ICICI Bank will shift its focus on global mergers and the acquisition financing with less than 25 per cent equity participation in the newly acquired companies.
Speaking to the media in Mumbai, ICICI Bank deputy managing director, Ms Chanda Kochhar said, “We initiated our investment banking services in the year 2004. We are shifting our prime focus across various life cycles of the corporates namely: lending services, private equity placements, IPO advisory services and global mergers and acquisition (M&A) financing etc.”
Ms Kochhar clarified that ICICI Bank has got no exposure to the subprime mortgage market in the US. “Although the Indian banks can invest in the subprime mortgage markets in the US, to the best of my knowledge, none of them currently have an exposure in these segment.
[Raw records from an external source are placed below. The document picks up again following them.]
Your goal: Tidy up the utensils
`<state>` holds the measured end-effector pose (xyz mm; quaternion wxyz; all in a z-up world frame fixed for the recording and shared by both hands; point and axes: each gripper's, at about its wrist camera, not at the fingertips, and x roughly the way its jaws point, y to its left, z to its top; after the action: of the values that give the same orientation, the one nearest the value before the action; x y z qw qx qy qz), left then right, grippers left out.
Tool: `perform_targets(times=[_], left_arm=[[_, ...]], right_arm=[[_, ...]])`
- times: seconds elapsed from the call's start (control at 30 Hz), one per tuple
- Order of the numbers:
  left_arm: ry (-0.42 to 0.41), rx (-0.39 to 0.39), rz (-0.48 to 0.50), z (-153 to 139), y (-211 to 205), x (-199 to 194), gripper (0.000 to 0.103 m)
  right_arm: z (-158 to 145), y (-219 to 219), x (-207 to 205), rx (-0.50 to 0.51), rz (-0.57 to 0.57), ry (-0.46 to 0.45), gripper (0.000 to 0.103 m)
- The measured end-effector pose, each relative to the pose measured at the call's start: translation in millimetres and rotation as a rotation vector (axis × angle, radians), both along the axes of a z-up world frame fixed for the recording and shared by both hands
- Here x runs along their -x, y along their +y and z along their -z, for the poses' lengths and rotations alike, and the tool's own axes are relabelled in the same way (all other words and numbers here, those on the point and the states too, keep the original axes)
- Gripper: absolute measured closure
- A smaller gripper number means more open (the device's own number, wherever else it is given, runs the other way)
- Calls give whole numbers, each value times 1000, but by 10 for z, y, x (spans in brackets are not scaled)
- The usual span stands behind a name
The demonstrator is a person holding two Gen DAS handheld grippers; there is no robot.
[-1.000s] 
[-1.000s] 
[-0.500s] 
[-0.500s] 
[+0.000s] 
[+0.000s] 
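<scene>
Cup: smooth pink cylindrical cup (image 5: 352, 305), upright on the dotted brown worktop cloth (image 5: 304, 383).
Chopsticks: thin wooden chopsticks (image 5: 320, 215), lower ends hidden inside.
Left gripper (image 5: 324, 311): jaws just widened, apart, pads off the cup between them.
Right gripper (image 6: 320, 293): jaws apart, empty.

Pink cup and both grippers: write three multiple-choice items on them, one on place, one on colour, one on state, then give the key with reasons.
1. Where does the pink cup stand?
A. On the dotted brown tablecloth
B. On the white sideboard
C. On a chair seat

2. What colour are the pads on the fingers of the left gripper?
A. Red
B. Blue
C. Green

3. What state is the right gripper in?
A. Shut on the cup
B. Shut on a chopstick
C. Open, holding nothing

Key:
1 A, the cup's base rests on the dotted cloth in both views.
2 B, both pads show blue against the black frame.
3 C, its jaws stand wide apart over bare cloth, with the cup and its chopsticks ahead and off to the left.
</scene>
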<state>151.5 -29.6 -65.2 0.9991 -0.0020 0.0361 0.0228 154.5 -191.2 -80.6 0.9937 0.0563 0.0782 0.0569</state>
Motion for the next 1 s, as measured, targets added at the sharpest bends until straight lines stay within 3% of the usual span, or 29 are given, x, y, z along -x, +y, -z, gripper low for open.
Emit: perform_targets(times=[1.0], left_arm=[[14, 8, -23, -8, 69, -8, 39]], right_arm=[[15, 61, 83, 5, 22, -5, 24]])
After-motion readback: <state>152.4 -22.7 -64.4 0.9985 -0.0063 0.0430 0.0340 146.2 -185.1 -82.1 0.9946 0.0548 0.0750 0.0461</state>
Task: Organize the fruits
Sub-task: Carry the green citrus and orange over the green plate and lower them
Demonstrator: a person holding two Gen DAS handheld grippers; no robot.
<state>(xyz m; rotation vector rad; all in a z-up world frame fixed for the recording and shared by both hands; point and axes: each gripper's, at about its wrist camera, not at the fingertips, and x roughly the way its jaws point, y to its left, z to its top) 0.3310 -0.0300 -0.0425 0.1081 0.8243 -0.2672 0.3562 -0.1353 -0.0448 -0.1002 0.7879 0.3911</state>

We have got Rs 6,000 crores worth collateralised debt obligations on a balance sheet of over Rs 3,00,000 crores. ICICI Bank’s entire exposure is related only to India linked papers,” Ms Kochhar said.
ICICI Bank global investment banking group head Kalpesh Kikani said, “We have branded ourselves as a leading global bank of Indian origin that not only offers the M&A advisory services but also provides the financial solutions to the global acquisition processes. Ideally, our financing in mergers and acquisition deals is through the equity participation that allows us less than 25 per cent stake in the newly acquired companies. Also, we will focus on consolidation and the organic growth. Our overseas operations have broken even and amount to about 20 per cent of the consolidated revenues of ICICI Bank.”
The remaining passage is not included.